We believe this comment may reflect a misunderstanding of the primary novelty of the experimental findings in Section 5.2. That higher-capacity models tend to produce more similar representations is indeed a known result, which we acknowledge on page 2 (see Footnote 2). The experiments in Section 5.2 examine this phenomenon through the lens of our novel theoretical results. Specifically, they show that wider neural networks yield lower mean and variance of our distributional distance (second plot from the right in Figure 3), and that this correlates with lower values of our representational dissimilarity measure (rightmost plot in Figure 3)—both in the extreme regime where the bound from Theorem 4.6 is non-vacuous (thereby illustrating our theory) and, intriguingly, even beyond that regime, suggesting that a tighter bound may be attainable. These results are inherently novel, as they rely on our newly introduced dissimilarity measure and distributional distance . Importantly, prior experimental studies have used different similarity measures—most notably those based on CCA. However, similarity under CCA does not imply similarity under , since CCA is invariant to arbitrary linear transformations, whereas is only invariant to a restricted class of such transformations (see Appendix E.8 and our response to reviewer Hbxo).
“Empirical characterization”
Our primary goal is to advance the mathematical understanding of representational similarity through the lens of identifiability. We appreciate that the reviewer considers lack of largeer scale experiments a “minor weakness,” and we agree that a more comprehensive empirical investigation is a valuable direction for future work. At the same time, we are encouraged by reviewer r8r8’s assessment that, “while not large scale, [our experiments] are well-designed to illustrate [our] argument.” In addition, we have conducted further experiments to strengthen the empirical validation of our approach; please see our response to reviewer 66wY for details.
“offering a tool should ideally be grounded in [...] application”
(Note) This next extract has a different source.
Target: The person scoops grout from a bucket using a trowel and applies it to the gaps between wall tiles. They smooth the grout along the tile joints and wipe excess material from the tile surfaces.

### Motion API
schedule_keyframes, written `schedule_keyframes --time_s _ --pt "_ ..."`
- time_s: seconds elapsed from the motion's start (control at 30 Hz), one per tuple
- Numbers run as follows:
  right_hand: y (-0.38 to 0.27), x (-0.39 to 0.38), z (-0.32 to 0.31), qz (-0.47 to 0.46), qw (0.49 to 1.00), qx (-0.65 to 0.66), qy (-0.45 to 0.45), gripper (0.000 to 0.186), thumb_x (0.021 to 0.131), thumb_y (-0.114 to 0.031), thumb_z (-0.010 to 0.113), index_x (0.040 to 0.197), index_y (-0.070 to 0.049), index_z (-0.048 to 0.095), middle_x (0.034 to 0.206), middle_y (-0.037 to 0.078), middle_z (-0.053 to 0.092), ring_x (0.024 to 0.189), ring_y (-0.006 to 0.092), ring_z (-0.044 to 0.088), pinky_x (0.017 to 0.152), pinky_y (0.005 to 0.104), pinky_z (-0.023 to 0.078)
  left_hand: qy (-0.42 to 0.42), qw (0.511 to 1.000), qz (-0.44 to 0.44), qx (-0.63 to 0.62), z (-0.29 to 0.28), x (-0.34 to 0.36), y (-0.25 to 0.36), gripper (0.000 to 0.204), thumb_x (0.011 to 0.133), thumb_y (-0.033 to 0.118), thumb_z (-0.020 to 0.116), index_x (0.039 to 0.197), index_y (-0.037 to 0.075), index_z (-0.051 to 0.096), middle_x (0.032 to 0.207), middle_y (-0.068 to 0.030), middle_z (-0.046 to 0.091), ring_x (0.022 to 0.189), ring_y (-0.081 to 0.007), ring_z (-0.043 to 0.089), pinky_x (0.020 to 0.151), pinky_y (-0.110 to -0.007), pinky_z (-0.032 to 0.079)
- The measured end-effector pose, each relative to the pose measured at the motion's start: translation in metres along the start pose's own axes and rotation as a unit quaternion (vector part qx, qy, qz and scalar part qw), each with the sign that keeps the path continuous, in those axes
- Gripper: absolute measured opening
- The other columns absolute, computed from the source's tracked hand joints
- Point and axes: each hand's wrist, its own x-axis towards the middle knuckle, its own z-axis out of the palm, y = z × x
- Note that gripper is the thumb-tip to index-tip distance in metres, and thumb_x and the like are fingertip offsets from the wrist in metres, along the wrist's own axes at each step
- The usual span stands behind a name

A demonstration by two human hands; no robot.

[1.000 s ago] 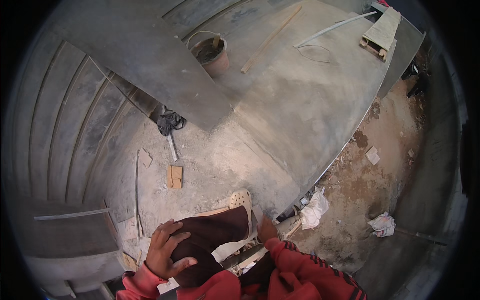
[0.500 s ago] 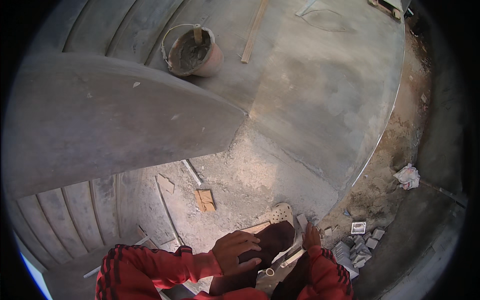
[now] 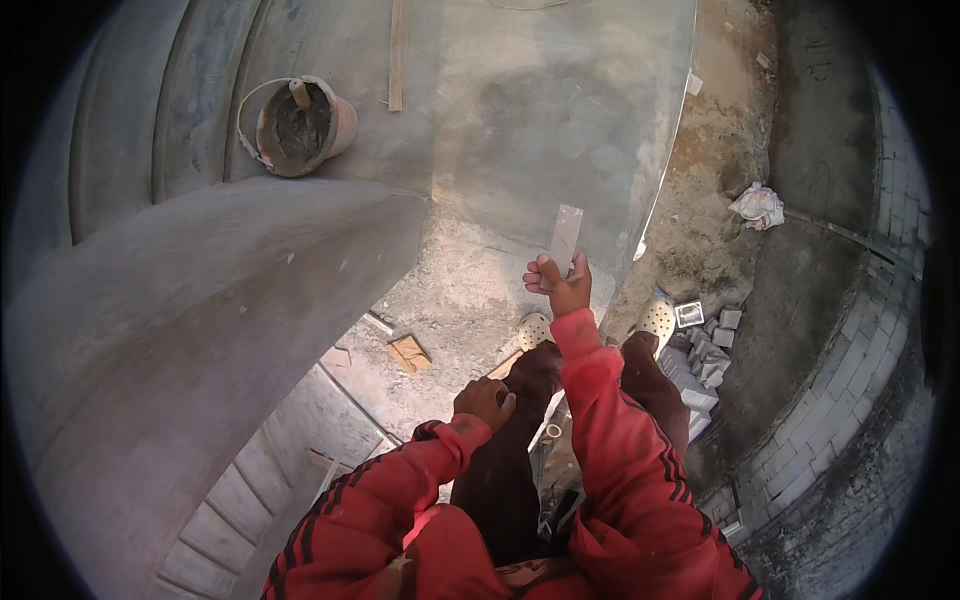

While our current work is primarily theoretical and only represents an initial step towards applications, we believe it is a significant and original one; in particular, it relaxes a strongly unrealistic assumption underlying many prior identifiability analyses—namely, the assumption of equal model distributions. We see this as an important step toward developing methods with empirical relevance and applicability. Encouragingly, several reviewers offered concrete suggestions for how this line of work could evolve toward practical applications (e.g., for distillation, as suggested by reviewer r8r8). We take this as a sign that our theoretical contribution opens up a promising avenue for future development with real-world impact.
[1] Hyvärinen, A., & Pajunen, P. (1999). Nonlinear independent component analysis: Existence and uniqueness results. Neural networks, 12(3), 429-439.
The comments were very helpful in helping clarify my questions! I'll update my score accordingly.
This work considers the problem of comparing the representations of models trained to perform the same task. The authors show that small statistical divergences between model distributions (specifically, the conditional distributions of the outputs given the inputs) does not imply that their representations are similar. The authors then propose a distance (a proper mathematical metric) on the model distributions that has the property that bounds how similar the model representations are. They illustrate their theory empirically and show that larger intermediate dimensions lead to more similar representations. Reviewers stated that the problem is interesting, the theoretical results were impressive, and the paper was well written; though they felt that the empirical tests could be stronger. All of the reviewers ultimately gave the paper positive reviews, so I recommend acceptance.